# ACTION ITEM
As the answer, set down the lines below from the one containing "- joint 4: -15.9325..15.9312" through the one containing "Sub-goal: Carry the", exactly and inclusively, and no others.

# PROVIDED DATA
- - -
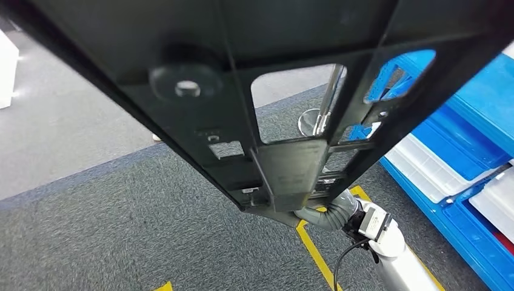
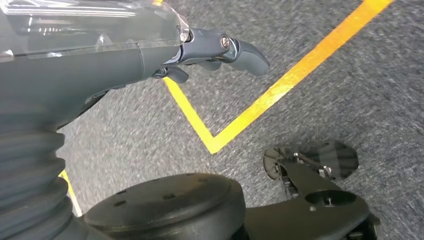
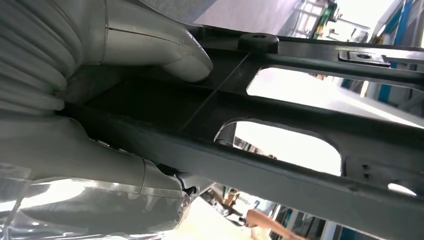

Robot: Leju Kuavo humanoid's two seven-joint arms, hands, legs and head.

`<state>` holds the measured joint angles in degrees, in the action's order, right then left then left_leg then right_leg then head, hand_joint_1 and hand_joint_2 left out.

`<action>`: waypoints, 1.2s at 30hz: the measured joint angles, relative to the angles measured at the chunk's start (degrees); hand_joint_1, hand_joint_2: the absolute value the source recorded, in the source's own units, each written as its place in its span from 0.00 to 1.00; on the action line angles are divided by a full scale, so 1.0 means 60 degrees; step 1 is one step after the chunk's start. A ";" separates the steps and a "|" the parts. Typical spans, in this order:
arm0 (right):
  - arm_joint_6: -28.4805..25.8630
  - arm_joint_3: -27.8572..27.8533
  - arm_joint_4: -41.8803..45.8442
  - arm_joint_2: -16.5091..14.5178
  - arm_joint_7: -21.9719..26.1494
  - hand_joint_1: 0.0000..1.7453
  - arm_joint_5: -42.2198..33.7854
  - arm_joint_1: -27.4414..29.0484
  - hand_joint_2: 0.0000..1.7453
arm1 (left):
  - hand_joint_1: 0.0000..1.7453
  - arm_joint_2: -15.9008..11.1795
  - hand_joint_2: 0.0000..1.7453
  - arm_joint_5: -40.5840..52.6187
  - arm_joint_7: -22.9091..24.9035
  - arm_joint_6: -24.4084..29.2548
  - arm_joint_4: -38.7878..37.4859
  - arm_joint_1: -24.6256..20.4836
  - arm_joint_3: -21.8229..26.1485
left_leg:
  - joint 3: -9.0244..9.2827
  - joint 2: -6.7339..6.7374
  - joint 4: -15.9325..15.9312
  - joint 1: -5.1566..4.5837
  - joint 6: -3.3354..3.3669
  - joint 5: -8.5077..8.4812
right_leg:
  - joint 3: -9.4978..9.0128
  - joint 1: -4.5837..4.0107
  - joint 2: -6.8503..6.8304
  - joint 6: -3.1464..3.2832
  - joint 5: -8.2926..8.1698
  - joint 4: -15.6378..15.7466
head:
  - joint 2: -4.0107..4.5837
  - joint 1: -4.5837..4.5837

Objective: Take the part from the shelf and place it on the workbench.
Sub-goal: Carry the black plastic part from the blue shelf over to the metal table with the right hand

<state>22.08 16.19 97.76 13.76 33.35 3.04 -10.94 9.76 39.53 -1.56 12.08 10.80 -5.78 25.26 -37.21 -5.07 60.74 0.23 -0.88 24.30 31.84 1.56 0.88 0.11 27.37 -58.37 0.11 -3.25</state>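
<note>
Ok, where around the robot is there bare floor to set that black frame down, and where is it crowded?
The grey carpet left of the yellow tape line lies bare, as does the paler floor beyond it. Right of the tape it is crowded: blue bins with white trays. The right hand grips the black frame; the left hand holds nothing.

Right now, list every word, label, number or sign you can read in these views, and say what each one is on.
None can be read.
Black part, held by the right hand: faint raised marks on its central plate, too small and blurred to read.
Blue bins: no label legible.
Yellow floor tape: plain lines, no text.
</note>
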 joint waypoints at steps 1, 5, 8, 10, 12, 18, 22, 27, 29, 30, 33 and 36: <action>0.0000 0.0000 0.0001 0.0017 0.0000 1.00 0.0002 -0.0002 1.00 | 0.00 0.0000 1.00 -0.0001 -0.0001 0.0003 0.0000 0.0000 0.0025 | -0.0172 0.0288 0.0436 -0.0004 -0.0036 0.0265 | -0.0018 -0.0006 -0.0131 0.0047 -0.0013 0.0035 | 0.0000 -0.0001; -0.0001 0.0002 -0.0002 0.0045 -0.0004 1.00 0.0009 0.0011 1.00 | 0.00 -0.0002 1.00 0.0005 -0.0037 0.0002 0.0000 -0.0058 0.0074 | -0.0874 0.0771 0.2235 0.0024 -0.0165 0.1009 | -0.0043 -0.0064 -0.0694 0.0086 0.0027 0.0038 | 0.0000 -0.0002; -0.0017 -0.0001 0.0001 0.0045 -0.0006 1.00 0.0020 0.0007 1.00 | 0.00 0.0003 1.00 0.0094 -0.0130 -0.0004 0.0000 0.0001 0.0071 | -0.0043 0.1074 0.0809 0.0053 -0.0173 0.0306 | -0.0135 -0.0062 -0.1031 -0.0001 0.0109 0.0035 | 0.0000 -0.0002; -0.0046 -0.0004 0.0021 0.0045 -0.0002 1.00 0.0037 0.0006 1.00 | 0.00 0.0007 1.00 0.0192 -0.0235 -0.0021 0.0000 0.0033 0.0064 | 0.0396 0.1352 -0.0107 -0.0013 -0.0036 0.0080 | -0.0158 -0.0109 -0.1204 -0.0102 0.0155 0.0015 | 0.0000 -0.0001; -0.0077 -0.0007 0.0047 0.0045 -0.0001 1.00 0.0065 0.0006 1.00 | 0.00 0.0005 1.00 0.0275 -0.0280 -0.0062 0.0000 0.0038 0.0056 | 0.0401 0.1294 -0.0287 -0.0082 0.0156 0.0096 | -0.0153 -0.0150 -0.1393 -0.0206 0.0164 0.0020 | 0.0000 0.0000; -0.0147 -0.0096 0.0191 0.0012 0.0001 1.00 0.0145 0.0100 1.00 | 0.00 0.0030 1.00 0.0324 -0.0115 -0.0159 0.0000 0.0028 0.0048 | 0.0444 0.0666 -0.0435 -0.0050 0.0488 -0.0010 | 0.0766 -0.0057 -0.0318 -0.0319 0.1198 -0.1912 | 0.0000 0.0002; -0.0137 -0.0151 0.0214 0.0012 -0.0014 1.00 0.0164 0.0225 1.00 | 0.00 0.0071 1.00 0.0321 0.0056 -0.0181 0.0000 0.0048 0.0053 | 0.0481 0.0130 -0.0402 -0.0100 0.0511 -0.0003 | 0.1110 -0.0079 -0.0118 -0.0212 0.0652 -0.2095 | 0.0000 0.0002; -0.0096 -0.0209 0.0246 -0.0010 -0.0017 1.00 0.0176 0.0246 1.00 | 0.00 0.0152 1.00 0.0290 0.0099 -0.0167 0.0000 0.0017 0.0054 | 0.0381 -0.0382 -0.0356 -0.0078 0.0352 -0.0002 | 0.0316 -0.0112 0.0473 -0.0083 -0.0196 -0.0085 | 0.0000 0.0002; -0.0084 -0.0211 0.0246 -0.0010 -0.0017 1.00 0.0181 0.0242 1.00 | 0.00 0.0151 1.00 0.0284 0.0066 -0.0154 0.0000 0.0023 0.0055 | 0.0353 -0.0418 -0.0338 -0.0076 0.0240 0.0019 | 0.0245 -0.0083 0.0264 -0.0038 -0.0209 0.0017 | 0.0000 0.0002; -0.0078 -0.0212 0.0246 -0.0007 -0.0015 1.00 0.0181 0.0237 1.00 | 0.00 0.0151 1.00 0.0285 0.0046 -0.0145 0.0000 0.0033 0.0055 | 0.0288 -0.0222 -0.0169 -0.0095 0.0188 0.0137 | 0.0193 -0.0066 0.0138 0.0008 -0.0216 0.0071 | 0.0000 -0.0001; -0.0065 -0.0213 0.0245 0.0029 -0.0003 1.00 0.0176 0.0259 1.00 | 0.00 0.0149 1.00 0.0284 -0.0030 -0.0130 0.0000 0.0016 0.0059 | -0.0356 0.0571 0.1316 -0.0088 0.0048 0.0953 | 0.0098 -0.0110 -0.0275 0.0119 -0.0191 0.0132 | 0.0000 -0.0009; -0.0056 -0.0213 0.0240 0.0041 -0.0003 1.00 0.0173 0.0288 1.00 | 0.00 0.0141 1.00 0.0292 -0.0060 -0.0161 0.0000 -0.0047 0.0060 | -0.0634 0.0762 0.2084 -0.0031 -0.0034 0.1120 | 0.0068 -0.0140 -0.0700 0.0123 -0.0144 0.0121 | 0.0000 -0.0009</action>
<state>21.74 14.91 99.19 14.01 33.33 4.08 -9.21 10.61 41.28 -1.92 11.12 10.80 -6.06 25.62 -41.01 -0.50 73.25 0.05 -1.08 31.02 32.25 0.72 -3.32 0.84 26.51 -57.64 0.11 -3.30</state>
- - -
# EXERCISE SOLUTION
  - joint 4: -15.9325..15.9312
  - joint 1: -5.1566..4.5837
  - joint 6: -3.3354..3.3669
  - joint 5: -8.5077..8.4812
right_leg:
  - joint 3: -9.4978..9.0128
  - joint 1: -4.5837..4.0107
  - joint 2: -6.8503..6.8304
  - joint 6: -3.1464..3.2832
  - joint 5: -8.2926..8.1698
  - joint 4: -15.6378..15.7466
head:
  - joint 2: -4.0107..4.5837
  - joint 1: -4.5837..4.5837

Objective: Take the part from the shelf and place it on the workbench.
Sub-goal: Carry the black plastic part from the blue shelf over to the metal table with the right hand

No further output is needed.